__EXERCISE DIRECTIONS__: Reproduce, exactly and in full, only the lines below from the one containing "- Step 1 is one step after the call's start" through the one containing "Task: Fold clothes".

__SUPPLIED MATERIAL__:
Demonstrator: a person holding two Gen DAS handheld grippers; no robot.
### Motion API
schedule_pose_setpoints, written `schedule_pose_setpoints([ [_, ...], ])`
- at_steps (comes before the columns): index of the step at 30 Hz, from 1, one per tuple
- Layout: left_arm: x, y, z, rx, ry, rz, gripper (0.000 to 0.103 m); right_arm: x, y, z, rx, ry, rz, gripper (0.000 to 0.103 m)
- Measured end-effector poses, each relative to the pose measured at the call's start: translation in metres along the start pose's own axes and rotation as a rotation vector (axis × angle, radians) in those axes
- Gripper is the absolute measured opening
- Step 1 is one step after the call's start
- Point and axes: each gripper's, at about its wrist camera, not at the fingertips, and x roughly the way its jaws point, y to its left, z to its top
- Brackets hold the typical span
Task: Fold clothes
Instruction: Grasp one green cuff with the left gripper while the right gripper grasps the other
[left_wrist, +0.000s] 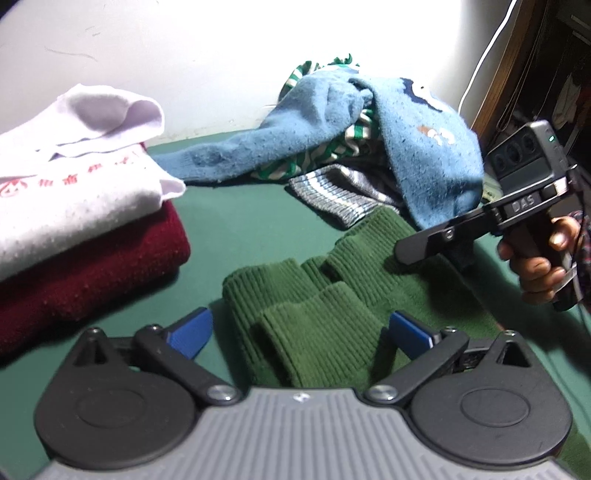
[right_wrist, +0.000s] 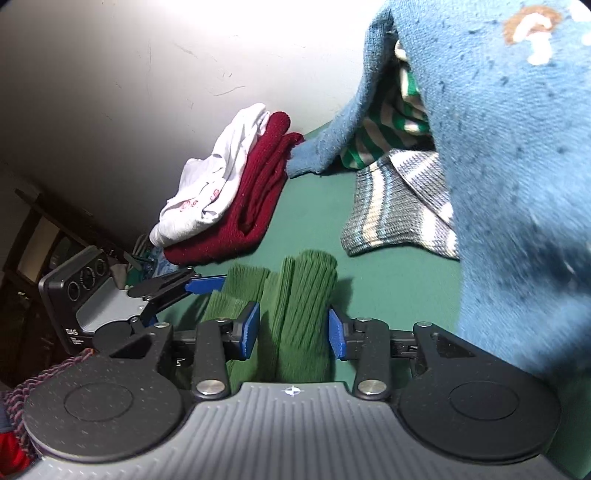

__YOUR RESPONSE__:
- Step 1 is one step after the call's start
- Point and axes: each gripper's, at about its wrist camera, not at the fingertips, and x roughly the way its jaws point, y to its left, z to its top
- Brackets hold the typical span
Task: Fold clothes

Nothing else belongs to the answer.